Return, from the data below, each line that contains the word "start".
***
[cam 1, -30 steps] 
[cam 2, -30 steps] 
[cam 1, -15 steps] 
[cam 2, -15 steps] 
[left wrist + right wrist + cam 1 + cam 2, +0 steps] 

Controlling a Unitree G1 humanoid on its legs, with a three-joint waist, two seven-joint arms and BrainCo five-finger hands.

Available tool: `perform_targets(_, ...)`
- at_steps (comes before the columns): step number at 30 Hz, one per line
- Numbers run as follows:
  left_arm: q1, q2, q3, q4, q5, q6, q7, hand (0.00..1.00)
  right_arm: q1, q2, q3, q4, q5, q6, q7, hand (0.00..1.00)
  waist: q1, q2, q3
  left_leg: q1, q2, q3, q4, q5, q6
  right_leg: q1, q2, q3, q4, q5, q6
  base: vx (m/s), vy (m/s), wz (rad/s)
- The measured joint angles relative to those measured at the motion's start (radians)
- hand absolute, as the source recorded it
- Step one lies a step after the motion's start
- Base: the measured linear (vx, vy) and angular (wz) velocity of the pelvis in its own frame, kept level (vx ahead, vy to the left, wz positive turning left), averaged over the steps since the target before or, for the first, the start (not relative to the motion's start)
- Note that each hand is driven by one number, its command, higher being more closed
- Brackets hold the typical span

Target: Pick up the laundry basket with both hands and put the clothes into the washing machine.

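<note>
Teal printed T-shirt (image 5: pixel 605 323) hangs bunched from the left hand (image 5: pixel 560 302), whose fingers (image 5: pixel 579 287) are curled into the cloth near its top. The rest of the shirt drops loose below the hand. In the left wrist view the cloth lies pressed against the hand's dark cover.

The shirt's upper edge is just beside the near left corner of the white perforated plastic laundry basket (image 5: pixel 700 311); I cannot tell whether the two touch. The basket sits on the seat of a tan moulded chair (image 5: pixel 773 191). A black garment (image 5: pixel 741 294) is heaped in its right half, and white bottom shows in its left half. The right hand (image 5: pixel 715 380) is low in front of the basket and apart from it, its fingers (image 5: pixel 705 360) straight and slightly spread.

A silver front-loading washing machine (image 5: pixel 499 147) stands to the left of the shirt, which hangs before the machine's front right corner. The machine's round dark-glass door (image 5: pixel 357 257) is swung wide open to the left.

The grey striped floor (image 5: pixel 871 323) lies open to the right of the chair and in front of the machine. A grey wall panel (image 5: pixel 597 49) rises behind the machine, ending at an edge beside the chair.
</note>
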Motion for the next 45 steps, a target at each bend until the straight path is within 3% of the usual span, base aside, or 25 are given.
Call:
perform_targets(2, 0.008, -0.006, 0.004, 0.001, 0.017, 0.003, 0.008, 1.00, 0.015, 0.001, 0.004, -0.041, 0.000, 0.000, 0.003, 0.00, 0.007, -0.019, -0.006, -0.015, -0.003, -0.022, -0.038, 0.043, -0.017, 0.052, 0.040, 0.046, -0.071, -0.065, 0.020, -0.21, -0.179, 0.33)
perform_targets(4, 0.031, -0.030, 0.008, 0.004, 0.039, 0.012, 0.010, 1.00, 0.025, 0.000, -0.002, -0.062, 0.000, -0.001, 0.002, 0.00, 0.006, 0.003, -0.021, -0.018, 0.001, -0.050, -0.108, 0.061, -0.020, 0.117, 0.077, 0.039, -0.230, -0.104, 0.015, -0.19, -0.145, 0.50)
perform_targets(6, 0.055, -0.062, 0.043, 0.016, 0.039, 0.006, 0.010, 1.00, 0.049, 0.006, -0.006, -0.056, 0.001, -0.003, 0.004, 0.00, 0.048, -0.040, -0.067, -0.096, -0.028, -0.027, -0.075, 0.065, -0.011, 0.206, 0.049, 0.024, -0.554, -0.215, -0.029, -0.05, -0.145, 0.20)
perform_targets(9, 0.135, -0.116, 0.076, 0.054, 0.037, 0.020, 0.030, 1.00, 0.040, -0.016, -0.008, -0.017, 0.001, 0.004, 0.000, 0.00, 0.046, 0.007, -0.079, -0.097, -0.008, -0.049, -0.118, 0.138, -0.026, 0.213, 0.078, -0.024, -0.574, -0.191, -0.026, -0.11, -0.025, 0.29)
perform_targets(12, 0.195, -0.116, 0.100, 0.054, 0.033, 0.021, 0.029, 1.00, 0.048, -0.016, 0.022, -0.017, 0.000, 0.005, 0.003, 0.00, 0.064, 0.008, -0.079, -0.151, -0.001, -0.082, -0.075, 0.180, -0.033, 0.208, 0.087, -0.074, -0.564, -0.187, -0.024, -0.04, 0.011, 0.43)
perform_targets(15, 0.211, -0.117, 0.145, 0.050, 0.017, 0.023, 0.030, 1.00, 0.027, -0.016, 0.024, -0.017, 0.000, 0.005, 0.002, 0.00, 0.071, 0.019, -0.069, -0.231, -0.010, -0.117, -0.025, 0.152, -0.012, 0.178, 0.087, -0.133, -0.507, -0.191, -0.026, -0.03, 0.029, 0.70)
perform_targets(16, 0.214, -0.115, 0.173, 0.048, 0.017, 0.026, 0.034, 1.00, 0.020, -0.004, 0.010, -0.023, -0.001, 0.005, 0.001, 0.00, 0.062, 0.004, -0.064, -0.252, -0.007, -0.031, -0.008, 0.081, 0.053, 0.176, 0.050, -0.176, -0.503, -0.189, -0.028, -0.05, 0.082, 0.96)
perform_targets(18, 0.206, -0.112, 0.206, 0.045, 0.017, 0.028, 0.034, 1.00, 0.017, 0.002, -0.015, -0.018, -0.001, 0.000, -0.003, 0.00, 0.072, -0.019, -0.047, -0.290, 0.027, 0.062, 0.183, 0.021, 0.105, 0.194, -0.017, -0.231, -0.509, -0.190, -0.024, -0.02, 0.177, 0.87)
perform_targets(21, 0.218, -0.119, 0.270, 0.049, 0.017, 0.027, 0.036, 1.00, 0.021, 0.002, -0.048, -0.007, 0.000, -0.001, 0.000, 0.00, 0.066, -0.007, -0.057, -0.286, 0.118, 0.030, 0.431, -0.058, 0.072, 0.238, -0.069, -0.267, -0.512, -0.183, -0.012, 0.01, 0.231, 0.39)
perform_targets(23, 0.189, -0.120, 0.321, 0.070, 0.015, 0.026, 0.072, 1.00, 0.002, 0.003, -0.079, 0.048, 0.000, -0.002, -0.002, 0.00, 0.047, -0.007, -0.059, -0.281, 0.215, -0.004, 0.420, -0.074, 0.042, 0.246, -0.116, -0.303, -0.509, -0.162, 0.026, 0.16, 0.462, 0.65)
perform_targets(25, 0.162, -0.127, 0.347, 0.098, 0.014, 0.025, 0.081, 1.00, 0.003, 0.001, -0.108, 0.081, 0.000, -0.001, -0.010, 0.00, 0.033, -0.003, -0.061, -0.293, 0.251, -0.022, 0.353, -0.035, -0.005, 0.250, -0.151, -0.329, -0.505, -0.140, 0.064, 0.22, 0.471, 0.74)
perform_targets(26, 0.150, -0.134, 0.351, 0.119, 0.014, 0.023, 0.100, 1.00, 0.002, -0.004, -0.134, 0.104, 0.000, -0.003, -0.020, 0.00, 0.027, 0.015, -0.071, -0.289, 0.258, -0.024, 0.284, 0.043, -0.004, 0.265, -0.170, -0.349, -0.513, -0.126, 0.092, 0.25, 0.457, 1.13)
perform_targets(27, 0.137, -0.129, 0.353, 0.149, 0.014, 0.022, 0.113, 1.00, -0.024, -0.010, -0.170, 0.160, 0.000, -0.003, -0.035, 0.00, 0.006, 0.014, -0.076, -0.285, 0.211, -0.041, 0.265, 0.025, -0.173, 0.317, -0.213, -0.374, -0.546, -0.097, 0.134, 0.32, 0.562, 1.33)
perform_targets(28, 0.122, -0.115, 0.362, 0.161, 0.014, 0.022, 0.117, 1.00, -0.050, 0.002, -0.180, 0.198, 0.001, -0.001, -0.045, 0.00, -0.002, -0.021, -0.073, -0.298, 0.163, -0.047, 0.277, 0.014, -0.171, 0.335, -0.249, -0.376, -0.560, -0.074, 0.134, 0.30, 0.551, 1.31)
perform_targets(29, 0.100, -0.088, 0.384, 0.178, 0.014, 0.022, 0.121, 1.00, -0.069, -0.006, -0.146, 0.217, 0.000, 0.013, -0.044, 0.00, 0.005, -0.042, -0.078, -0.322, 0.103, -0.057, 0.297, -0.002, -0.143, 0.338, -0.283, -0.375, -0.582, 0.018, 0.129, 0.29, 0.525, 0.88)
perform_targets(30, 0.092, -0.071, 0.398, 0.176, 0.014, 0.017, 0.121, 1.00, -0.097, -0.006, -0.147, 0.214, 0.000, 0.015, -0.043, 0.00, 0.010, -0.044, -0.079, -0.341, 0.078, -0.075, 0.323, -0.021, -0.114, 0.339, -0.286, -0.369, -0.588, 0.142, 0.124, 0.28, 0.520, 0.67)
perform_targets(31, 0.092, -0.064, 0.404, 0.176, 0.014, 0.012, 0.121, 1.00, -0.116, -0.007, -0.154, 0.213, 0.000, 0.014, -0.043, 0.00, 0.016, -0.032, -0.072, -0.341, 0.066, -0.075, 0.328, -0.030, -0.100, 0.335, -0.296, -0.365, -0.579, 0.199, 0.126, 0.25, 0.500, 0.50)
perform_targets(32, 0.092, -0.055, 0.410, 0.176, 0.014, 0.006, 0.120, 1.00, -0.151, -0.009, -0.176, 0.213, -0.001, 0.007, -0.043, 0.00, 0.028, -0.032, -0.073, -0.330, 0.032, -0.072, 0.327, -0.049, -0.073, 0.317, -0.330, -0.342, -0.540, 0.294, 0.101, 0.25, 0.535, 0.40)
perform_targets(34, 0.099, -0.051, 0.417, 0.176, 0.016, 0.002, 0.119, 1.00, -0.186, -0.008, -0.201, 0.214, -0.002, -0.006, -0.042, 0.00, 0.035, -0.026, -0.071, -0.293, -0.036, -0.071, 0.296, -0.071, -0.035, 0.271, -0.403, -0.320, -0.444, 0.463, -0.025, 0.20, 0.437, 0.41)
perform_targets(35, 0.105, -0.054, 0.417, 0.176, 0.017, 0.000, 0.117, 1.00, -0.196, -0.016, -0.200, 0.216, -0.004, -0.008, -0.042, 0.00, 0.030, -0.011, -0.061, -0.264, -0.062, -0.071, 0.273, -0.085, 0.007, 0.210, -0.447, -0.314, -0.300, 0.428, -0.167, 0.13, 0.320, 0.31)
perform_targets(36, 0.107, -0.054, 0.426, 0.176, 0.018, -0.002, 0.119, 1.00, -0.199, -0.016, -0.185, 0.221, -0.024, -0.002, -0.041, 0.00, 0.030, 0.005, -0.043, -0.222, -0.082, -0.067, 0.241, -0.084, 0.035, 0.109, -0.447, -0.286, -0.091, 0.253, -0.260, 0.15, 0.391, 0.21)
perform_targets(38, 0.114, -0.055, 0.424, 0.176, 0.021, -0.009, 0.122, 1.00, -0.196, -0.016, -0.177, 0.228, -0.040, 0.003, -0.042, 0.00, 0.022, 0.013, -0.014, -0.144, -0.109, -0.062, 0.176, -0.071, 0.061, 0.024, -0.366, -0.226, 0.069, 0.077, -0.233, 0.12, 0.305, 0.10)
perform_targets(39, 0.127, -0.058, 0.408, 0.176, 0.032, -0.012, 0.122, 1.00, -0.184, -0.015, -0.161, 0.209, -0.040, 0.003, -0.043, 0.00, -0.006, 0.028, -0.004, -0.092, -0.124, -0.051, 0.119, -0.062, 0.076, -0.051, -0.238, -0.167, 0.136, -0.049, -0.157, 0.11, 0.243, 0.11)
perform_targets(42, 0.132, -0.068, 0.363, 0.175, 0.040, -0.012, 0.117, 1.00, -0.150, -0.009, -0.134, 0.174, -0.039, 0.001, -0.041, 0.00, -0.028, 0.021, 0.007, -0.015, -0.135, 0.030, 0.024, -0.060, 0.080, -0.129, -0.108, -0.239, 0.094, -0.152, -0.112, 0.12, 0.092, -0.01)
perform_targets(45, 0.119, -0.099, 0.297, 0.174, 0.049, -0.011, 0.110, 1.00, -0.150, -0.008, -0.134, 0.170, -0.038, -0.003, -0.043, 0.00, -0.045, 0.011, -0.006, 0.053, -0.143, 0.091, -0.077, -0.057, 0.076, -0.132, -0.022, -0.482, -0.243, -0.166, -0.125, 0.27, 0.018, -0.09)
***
EXERCISE ANSWER
- The measured joint angles relative to those measured at the motion's start (radians)
- Step one lies a step after the motion's start
- Base: the measured linear (vx, vy) and angular (wz) velocity of the pelvis in its own frame, kept level (vx ahead, vy to the left, wz positive turning left), averaged over the steps since the target before or, for the first, the start (not relative to the motion's start)

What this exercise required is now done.